88gr stuff will still be pseudo or looped 1745's, this includes 3/8lead, 16mm marbles and 3/4 Jaw Breakers. If Linatex does work out, then a Chinese type sling will also be included in my kit for 1745 tubes..

The more I'm out the more I'm leaning toward tubes ...... not for the speed, but they are pretty gosh darn durable, and that, to me, is an important factor.

Each sling also has 2 extra tube sets, ready for action kept in a tooth paste travel box that I got at the .99c store (perfect for keeping extra completed power units, power sets are not kinked just rolled in a figure eight). I need to go back and pick up a few more of these.

Of course rubber bands, constrictor knot thread, loop wrapping thread, lighter, 3" piece of paracord for a loop, plastic knot tying needle and other stuff is packed too, and that is carried in a small soap travel box .. it holds a surprisingly amount of stuff. each slingshot has it's own Rothco pouch to hold this.

I may take a pic for you guys if I can get off my lazy a$$ ...LOL, LOL

wll


----------



## Rayshot (Feb 1, 2010)

Is this a question to the forum per the thread title, wherein, you started the sharing with what gets taken in the field?


----------



## wll (Oct 4, 2014)

Rayshot said:


> Is this a question to the forum per the thread title, wherein, you started the sharing with what gets taken in the field?


Yes, I worded it incorrectly ;- (

wll


----------



## treefork (Feb 1, 2010)

I bring two. Then I don't have to re-band when a set breaks on one. Usually two different designs.


----------



## oldmiser (Jan 22, 2014)

I would take 2 one being flatband other being tube set....with what I am shooting.. I hit 9/10 with both shooters...

same reason as Mr Treefork...case of a band set breaking..can still shoot......the tube set is good for a 1,000 rounds..as a back up shooter..

I use 99%of the time 5/16"steel ammo........But if go hunting a whole different ball game...different shooter & 44 cal lead....

so this works for me as to have fun shooting..~~AKAOldmiser


----------



## zippo (Jul 9, 2014)

I take 2, a milbro chillbro and a band shooter (the first one i find). but technically its 3 because i always got a PFS in my pocket.


----------



## D.Nelson (Feb 20, 2014)

I bring one, with some band sets ready to go.


----------



## hunter boy (Oct 4, 2014)

i bring 1 but i hunt with partners and they also have slings so we always shoot at the same time to an animal usually pigeons


----------



## JediMike (Jan 1, 2015)

Yeah I take two , mostly I'm stump shooting to get my aim up for the game bird season.
Going in I have a non-braced commercial slingshot with hunting bands (in case I scare up a rabbit on the way in) to hand (quicker to get into use for opportuntiisic shooting), and a wrist braced target shooter with lighter tapered bands in the backpack.

Once I get to a good shooting spot I'll swap to the target shooter .


----------



## Bill Hays (Aug 9, 2010)

I take one... and sometimes I'll carry an extra bandset if the one that's on the slingshot is a little older.
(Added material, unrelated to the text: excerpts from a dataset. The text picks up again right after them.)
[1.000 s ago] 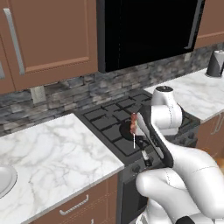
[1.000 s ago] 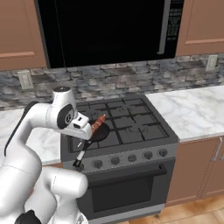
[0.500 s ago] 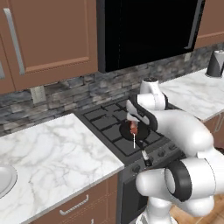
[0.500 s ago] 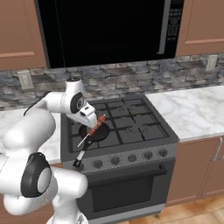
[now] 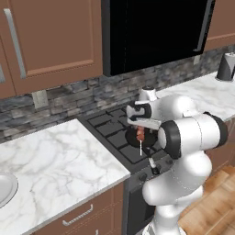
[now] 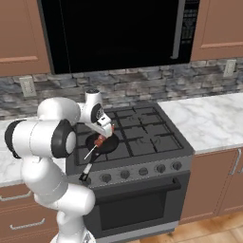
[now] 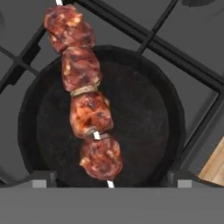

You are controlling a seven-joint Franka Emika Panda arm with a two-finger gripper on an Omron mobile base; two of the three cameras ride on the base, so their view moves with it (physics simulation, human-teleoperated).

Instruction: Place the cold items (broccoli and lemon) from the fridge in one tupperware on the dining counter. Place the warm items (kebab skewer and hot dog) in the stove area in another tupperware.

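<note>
The kebab skewer [image 7: 87, 105], several browned meat chunks on a thin white stick, lies across a black pan [image 7: 140, 127] on the stove's front left burner. My gripper [image 7: 111, 180] hangs straight above it, open, one fingertip on each side of the skewer's near end and not touching the meat. From the base, the skewer [image 5: 140, 134] [image 6: 99, 141] sits just under the hand, with the gripper [image 5: 139, 125] [image 6: 104, 133] pointing down at the pan [image 6: 105, 144]. The hot dog, broccoli, lemon and tupperware are out of view.
The pan's handle [image 6: 87, 170] juts past the stove's front edge. A black microwave [image 6: 118, 33] hangs low over the stove [image 6: 142, 133]. Marble counters [image 5: 55, 160] [image 6: 209, 121] flank it, with a dark kettle [image 5: 226, 66] at the far right and a sink [image 5: 4, 188] at the left.
The arm has folded in and its elbow has swung up. The hand has moved from the pan's front edge to directly above the skewer. The jaws have stayed open.
</note>
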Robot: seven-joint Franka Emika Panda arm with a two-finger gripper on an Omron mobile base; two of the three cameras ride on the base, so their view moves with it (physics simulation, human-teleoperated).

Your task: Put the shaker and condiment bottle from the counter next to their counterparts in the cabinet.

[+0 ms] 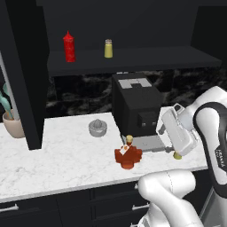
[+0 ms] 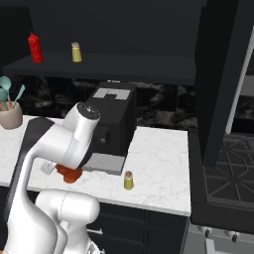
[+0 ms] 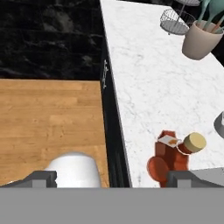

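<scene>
The squat orange-red condiment bottle (image 1: 128, 156) (image 3: 174, 156) stands on the white marble counter (image 1: 66, 159) in front of the coffee machine; the arm half hides the bottle (image 2: 69, 173) in the right base view. The small yellow shaker (image 2: 128, 180) (image 1: 177, 155) stands near the counter's front edge, right of the machine. My gripper (image 3: 114, 178) (image 1: 165, 138) hovers open and holds nothing, just right of the bottle, between it and the shaker. On the cabinet (image 1: 133, 60) shelf stand the counterparts: a red squeeze bottle (image 1: 68, 46) (image 2: 34, 48) and a yellow shaker (image 1: 108, 48) (image 2: 76, 52).
A black coffee machine (image 1: 135, 104) sits at the back of the counter, with a grey juicer (image 1: 97, 127) to its left. A beige utensil cup (image 1: 13, 125) stands far left beside a tall black panel (image 1: 29, 75). A stove (image 2: 225, 173) lies to the right. Wooden floor (image 3: 48, 127) lies below the counter edge.
</scene>
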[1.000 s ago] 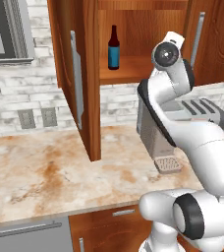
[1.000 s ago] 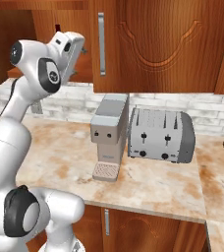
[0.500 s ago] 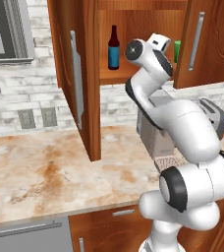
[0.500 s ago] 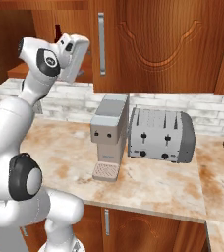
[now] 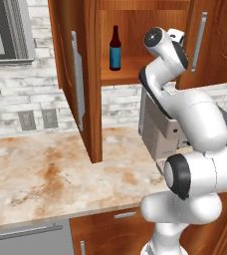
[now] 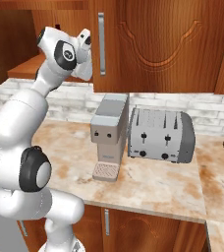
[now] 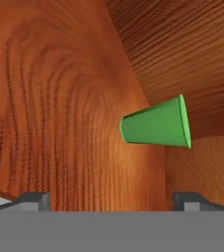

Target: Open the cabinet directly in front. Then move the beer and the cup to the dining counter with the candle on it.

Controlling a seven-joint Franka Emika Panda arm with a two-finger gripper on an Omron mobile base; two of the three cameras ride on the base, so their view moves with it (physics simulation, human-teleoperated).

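Hand view — end effector point(image 7: 111, 199) jaws wide apart, empty — cup point(image 7: 156, 124) ahead inside cabinet point(image 7: 60, 98).

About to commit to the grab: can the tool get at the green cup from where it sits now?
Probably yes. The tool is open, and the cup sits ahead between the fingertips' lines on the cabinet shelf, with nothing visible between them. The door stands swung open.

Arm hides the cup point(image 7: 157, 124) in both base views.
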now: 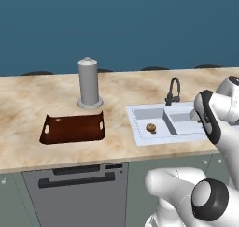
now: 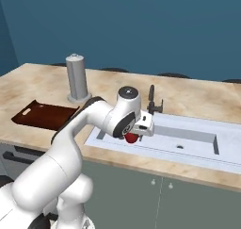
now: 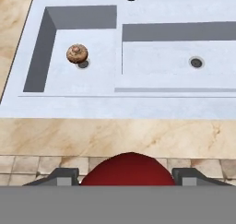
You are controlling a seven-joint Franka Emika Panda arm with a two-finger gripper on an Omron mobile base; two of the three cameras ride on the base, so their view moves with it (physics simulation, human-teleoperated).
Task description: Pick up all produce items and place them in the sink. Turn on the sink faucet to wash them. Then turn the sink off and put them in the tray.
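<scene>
Fingertips point(image 3: 62, 176) of the gripper point(image 3: 128, 177) stood on either side of a glossy red round item point(image 3: 129, 168), clamped on it and holding it clear of the surface. Seen from the right base camera, that red produce point(image 2: 131, 138) hung just under the hand, over the front rim of the sink point(image 2: 197, 153). It looked smooth, deep red and tomato-like. Beyond it, the tan-brown mottled item point(image 3: 77, 53) lay on the floor of the sink's left basin, beside the drain, small and knobbly. The right basin showed a small drain hole point(image 3: 197, 62). Behind the sink rose the black gooseneck faucet point(image 1: 172, 92). Well to the left on the marbled counter point(image 1: 28, 100) sat the dark reddish-brown tray point(image 1: 73, 128), with a grey cylinder point(image 1: 88, 83) just behind it.
</scene>
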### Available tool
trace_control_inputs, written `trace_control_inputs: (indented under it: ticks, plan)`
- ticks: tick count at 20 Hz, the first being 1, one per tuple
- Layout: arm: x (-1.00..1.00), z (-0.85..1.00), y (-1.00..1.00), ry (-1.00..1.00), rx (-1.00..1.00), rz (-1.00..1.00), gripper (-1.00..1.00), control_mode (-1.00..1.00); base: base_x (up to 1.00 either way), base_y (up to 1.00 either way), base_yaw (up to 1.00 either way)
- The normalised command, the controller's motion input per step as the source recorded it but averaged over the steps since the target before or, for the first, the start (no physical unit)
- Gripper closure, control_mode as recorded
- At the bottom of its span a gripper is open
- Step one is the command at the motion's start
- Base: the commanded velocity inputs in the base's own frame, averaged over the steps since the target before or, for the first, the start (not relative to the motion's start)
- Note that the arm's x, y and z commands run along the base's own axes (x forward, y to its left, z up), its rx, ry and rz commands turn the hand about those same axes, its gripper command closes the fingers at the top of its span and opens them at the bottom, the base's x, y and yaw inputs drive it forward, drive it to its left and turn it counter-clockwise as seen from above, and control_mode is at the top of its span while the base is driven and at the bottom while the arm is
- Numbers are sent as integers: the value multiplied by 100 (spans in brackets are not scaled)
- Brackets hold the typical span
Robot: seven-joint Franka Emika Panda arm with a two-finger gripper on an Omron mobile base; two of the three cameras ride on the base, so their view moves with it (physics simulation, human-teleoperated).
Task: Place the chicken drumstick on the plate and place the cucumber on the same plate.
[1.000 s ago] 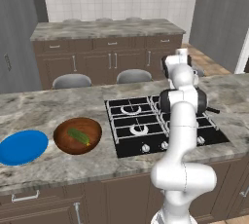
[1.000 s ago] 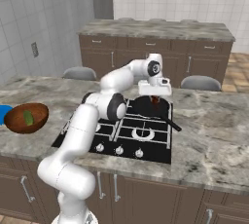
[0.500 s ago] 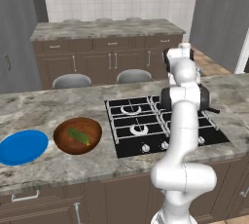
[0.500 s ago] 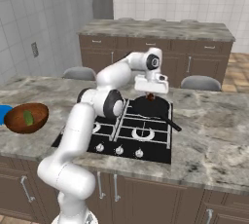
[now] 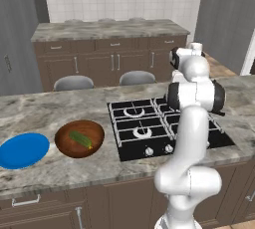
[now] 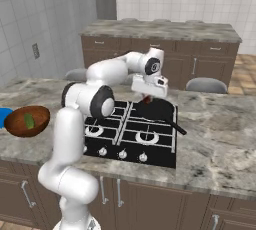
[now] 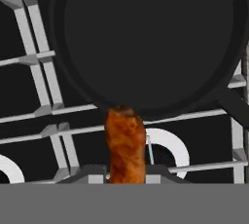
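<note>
Gripper (image 7: pixel 126 177): pinched tight on chicken drumstick (image 7: pixel 126 147), lifted above frying pan (image 7: pixel 151 38). Risk: slip during long swing toward plate (image 5: pixel 22 150); narrow end-grip.

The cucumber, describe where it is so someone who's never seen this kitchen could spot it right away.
Find the black stovetop set in the marble island counter. Left of it in the left base view sits a round brown wooden bowl, with a bright-blue plate beyond. The cucumber lies inside the bowl, the only small green oblong there.
</note>
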Motion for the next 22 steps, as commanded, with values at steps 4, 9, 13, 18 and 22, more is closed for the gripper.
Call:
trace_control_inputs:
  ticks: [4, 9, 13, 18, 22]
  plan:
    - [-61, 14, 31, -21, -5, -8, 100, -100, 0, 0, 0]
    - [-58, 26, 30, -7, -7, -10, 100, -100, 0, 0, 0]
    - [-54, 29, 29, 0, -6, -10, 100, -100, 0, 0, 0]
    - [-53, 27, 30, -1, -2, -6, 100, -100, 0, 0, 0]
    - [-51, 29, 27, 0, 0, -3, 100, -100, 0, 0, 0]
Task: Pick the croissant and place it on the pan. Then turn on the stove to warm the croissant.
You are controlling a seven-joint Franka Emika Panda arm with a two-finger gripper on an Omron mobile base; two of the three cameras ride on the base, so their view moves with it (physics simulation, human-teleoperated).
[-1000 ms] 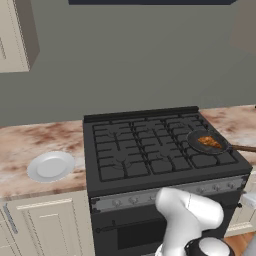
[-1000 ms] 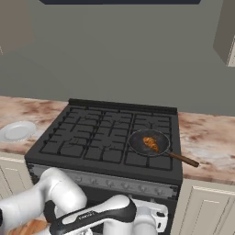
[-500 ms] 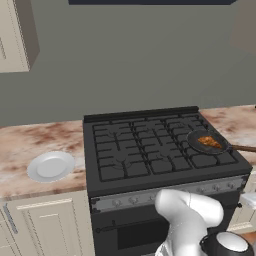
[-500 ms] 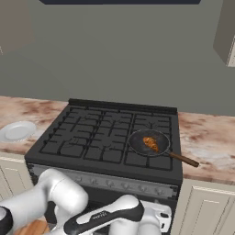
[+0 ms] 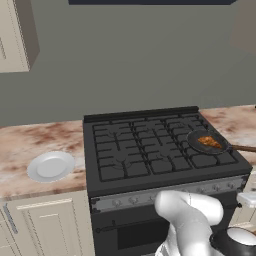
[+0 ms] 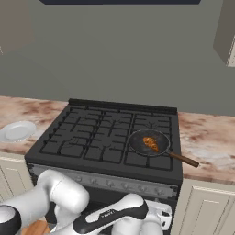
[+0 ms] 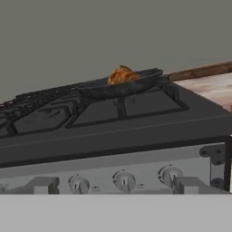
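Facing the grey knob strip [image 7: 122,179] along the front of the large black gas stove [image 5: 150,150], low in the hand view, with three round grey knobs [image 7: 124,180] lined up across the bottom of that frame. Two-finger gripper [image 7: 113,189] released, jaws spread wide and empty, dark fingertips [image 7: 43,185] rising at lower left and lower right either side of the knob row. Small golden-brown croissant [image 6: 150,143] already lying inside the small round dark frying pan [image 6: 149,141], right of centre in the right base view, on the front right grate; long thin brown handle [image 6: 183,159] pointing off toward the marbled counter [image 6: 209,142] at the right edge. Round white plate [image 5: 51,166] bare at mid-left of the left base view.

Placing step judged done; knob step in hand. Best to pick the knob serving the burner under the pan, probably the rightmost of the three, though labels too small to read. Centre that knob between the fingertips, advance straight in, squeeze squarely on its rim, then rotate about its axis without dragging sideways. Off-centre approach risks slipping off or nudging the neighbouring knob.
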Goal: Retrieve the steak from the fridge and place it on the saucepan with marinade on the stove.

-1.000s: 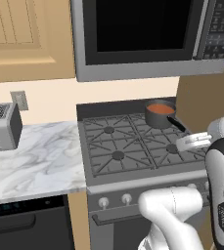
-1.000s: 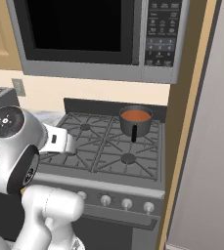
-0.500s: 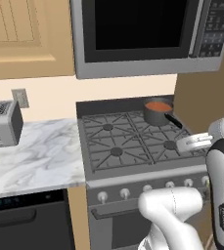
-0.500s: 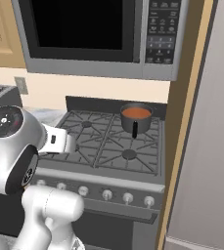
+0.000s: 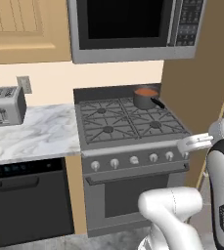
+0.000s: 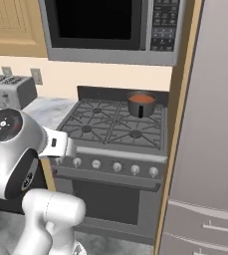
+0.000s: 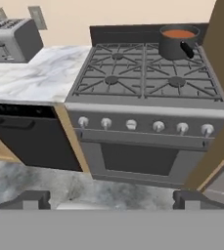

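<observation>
Low in the hand view my two-finger gripper stands wide, holding nothing. Beyond it, the grey gas stove carries the small dark saucepan of orange-red marinade upper right. I see no steak; the tall grey fridge, right, looks closed, so nearly everything remains.
</observation>
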### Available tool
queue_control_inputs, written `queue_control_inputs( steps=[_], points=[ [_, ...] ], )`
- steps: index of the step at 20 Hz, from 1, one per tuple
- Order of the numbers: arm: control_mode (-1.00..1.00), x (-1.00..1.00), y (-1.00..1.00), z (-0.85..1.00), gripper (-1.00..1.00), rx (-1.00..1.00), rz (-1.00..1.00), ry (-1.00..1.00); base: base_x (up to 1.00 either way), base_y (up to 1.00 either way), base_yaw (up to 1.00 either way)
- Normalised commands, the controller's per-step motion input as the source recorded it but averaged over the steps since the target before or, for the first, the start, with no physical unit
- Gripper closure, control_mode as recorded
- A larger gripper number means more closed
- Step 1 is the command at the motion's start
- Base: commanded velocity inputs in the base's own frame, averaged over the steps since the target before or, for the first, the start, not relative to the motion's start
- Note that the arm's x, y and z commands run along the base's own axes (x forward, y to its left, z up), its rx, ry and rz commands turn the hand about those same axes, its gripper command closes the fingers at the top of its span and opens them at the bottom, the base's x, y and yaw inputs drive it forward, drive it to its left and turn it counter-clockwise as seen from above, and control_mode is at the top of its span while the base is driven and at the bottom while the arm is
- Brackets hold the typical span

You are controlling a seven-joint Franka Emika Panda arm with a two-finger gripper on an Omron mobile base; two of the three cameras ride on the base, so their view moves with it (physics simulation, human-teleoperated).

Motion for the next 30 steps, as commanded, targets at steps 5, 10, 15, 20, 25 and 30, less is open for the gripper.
queue_control_inputs(
  steps=[5, 10, 15, 20, 25, 30],
  points=[
    [1.00, 0.00, 0.00, 0.00, -1.00, 0.00, 0.00, 0.00, -0.66, -0.59, -0.01],
    [1.00, 0.00, 0.00, 0.00, -1.00, 0.00, 0.00, 0.00, -0.48, -0.99, 0.00],
    [1.00, 0.00, 0.00, 0.00, -1.00, 0.00, 0.00, 0.00, -0.28, -1.00, 0.00],
    [1.00, 0.00, 0.00, 0.00, -1.00, 0.00, 0.00, 0.00, -0.06, -1.00, 0.00],
    [1.00, 0.00, 0.00, 0.00, -1.00, 0.00, 0.00, 0.00, 0.00, -1.00, 0.00],
    [1.00, 0.00, 0.00, 0.00, -1.00, 0.00, 0.00, 0.00, 0.00, -0.53, 0.00]
  ],
)
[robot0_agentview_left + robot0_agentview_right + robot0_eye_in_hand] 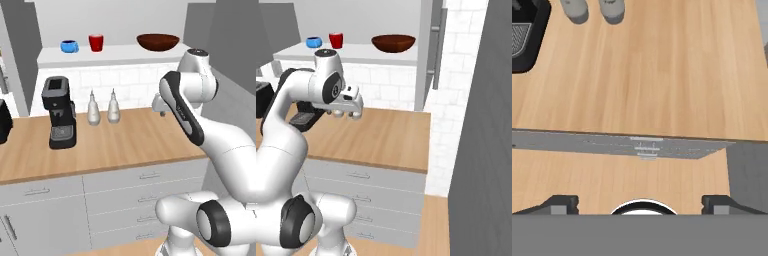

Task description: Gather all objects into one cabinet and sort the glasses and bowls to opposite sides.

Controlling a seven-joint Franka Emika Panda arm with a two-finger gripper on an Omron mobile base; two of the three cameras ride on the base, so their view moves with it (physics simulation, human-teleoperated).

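Note:
The open-fronted cabinet [115,55] hangs above the counter. On its white floor slab stand a blue mug [69,46] at the left, a red cup [96,42] beside it, and a wide dark red-brown bowl [158,42] at the right. The same three appear as blue mug [313,42], red cup [335,40] and bowl [393,42]. The glasses are out of view. My gripper [344,114] hovers open and empty above the wooden counter, pointing down, well below the shelf. In the hand view its fingertips [560,203] stand wide apart over the counter's front edge.
A black coffee machine [60,113] stands on the wooden counter [125,140] at the left, with two white bottles [103,108] beside it near the tiled wall. Grey drawers [145,180] run below. A tall grey panel [428,55] bounds the counter's right end.

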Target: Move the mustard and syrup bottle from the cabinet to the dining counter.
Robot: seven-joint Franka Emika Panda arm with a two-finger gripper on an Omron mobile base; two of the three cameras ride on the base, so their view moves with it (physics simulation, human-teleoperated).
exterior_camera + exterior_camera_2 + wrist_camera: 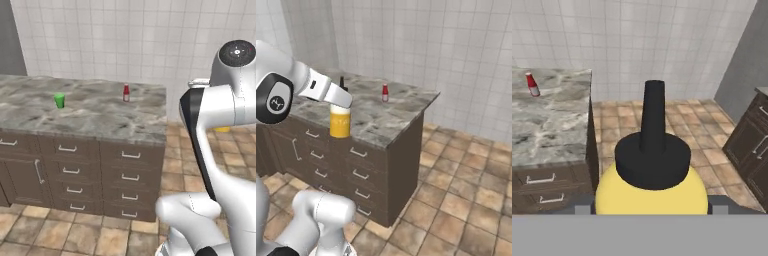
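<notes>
A small red bottle [126,93] stood upright near the stone top's far edge, a green cup [59,100] at its nine o'clock, apparently well apart.

You had on record: mustard [340,121] yellow, orange-banded, black-capped; worktop [100,117] grey-brown marbled; cup [59,100] green; small bottle [126,93] red; drawers [131,182] dark brown.

Smooth yellow plastic mustard [652,192] with matt black cap, polished marbled stone dining counter [100,117], dark wooden drawers [130,180] with silvery metal handles, glossy white wall tiles [115,40] at twelve o'clock
</notes>
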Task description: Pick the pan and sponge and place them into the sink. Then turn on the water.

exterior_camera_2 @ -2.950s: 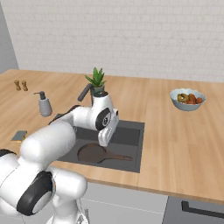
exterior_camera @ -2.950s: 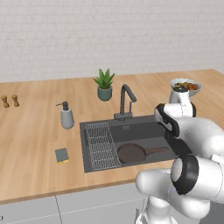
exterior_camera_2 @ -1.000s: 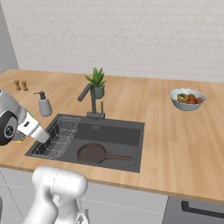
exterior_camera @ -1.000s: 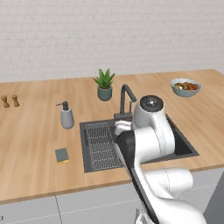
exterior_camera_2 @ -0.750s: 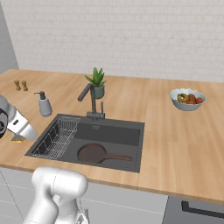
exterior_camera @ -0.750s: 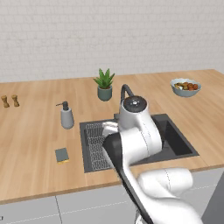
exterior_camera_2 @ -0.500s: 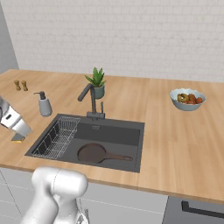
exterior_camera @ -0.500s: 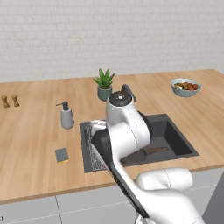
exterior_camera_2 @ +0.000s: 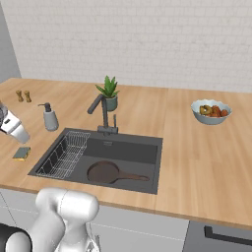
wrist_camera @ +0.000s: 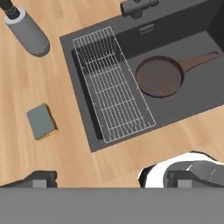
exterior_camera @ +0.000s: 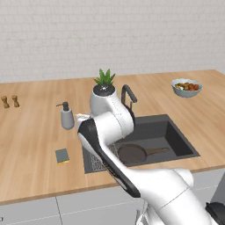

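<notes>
The gripper hangs above the counter's near edge with its fingers spread wide and nothing between them, looking down on the sink's left end. The pan lies flat on the sink floor, right of the wire rack, its handle pointing right. The sponge sits on the wooden counter just left of the sink, nearer than the soap dispenser.

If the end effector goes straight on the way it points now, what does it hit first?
Probably the wire rack at the left end of the sink, or the wood counter just beside it; depth is unclear. The sponge lies off to one side, not in line.
</notes>
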Robot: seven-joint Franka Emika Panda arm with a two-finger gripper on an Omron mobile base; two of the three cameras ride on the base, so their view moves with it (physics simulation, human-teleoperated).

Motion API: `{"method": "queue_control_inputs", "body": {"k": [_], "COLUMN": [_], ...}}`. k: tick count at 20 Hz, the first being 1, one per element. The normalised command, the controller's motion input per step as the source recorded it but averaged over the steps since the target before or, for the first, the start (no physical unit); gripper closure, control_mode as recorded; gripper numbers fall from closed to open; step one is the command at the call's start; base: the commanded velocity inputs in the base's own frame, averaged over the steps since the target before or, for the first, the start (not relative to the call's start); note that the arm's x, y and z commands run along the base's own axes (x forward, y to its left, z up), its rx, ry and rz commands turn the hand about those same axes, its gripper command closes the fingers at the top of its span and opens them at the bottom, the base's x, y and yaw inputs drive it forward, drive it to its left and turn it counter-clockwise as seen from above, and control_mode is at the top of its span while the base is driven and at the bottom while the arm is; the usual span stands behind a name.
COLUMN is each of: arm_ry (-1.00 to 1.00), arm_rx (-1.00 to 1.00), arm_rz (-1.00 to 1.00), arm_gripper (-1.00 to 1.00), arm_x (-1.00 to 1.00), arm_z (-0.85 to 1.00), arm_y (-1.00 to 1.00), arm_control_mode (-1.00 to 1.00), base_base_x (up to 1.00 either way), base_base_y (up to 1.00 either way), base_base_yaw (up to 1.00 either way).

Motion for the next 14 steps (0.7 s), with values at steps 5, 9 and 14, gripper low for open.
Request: {"method": "queue_control_inputs", "body": {"k": [5, 9, 14], "arm_ry": [0.03, 0.02, 0.02], "arm_rx": [0.19, 0.14, -0.01], "arm_rz": [0.16, 0.17, 0.1], "arm_gripper": [-1.0, -1.0, -1.0], "arm_x": [0.52, 0.31, 0.06], "arm_z": [-0.29, -0.44, -0.32], "arm_y": [0.24, 0.32, 0.45], "arm_control_mode": [-1.0, -1.0, -1.0], "base_base_x": [0.0, 0.0, 0.0], "base_base_y": [0.0, 0.0, 0.0], "base_base_yaw": [0.0, 0.0, 0.0]}}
I will take a couple of different types of ammo though.. .41 lead for hunting and 1/2" steel for plinking around.

Lately my go to slingshot has been a simple, solid canvas micarta sideshooter..


----------



## Byudzai (Aug 31, 2013)

Band changing in the field was my impetus for trying to dream up sturdy quick-attach systems. Throw an extra bandset in your pocket and one slingshot is all you need. Throw a little sack of tubing and a knife in the backpack and you can whip up as many new ones as you want if your backup breaks.


----------



## Nicholson (Sep 25, 2012)

I take two. One double tbg band set which is my primary with. .45 lead or .50 steel ball bearings for hunting. The other is still a hunting capable slingshot single tbg with 7/16' steel ball bearing which I stump with if things get leisurely or enjoyment takes priority over the hunt.


----------



## newbslingshotter (Apr 7, 2014)

i bring two, my tube shooter and some other ss, whatever is closest!


----------



## SonoftheRepublic (Jul 3, 2011)

Some good ideas there for a field kit wll.

I Usually bring two slingshots . . . My 'trusty' Trumark FS-1 with custom tubes for some fun stump shooting with rocks. And a TTF flat band shooter (with extra set of bands - 'cause yes, they often break) for serious accuracy with 5/8" 'cat's-eye' marbles, 7/16" or 1/2" steel, or .44 cal. led for target and hunting.

Just can't seem to leave home without them!


----------



## Jacktrevally (Feb 14, 2011)

One is more than sufficient for me and about 3 scores of various ammos!


----------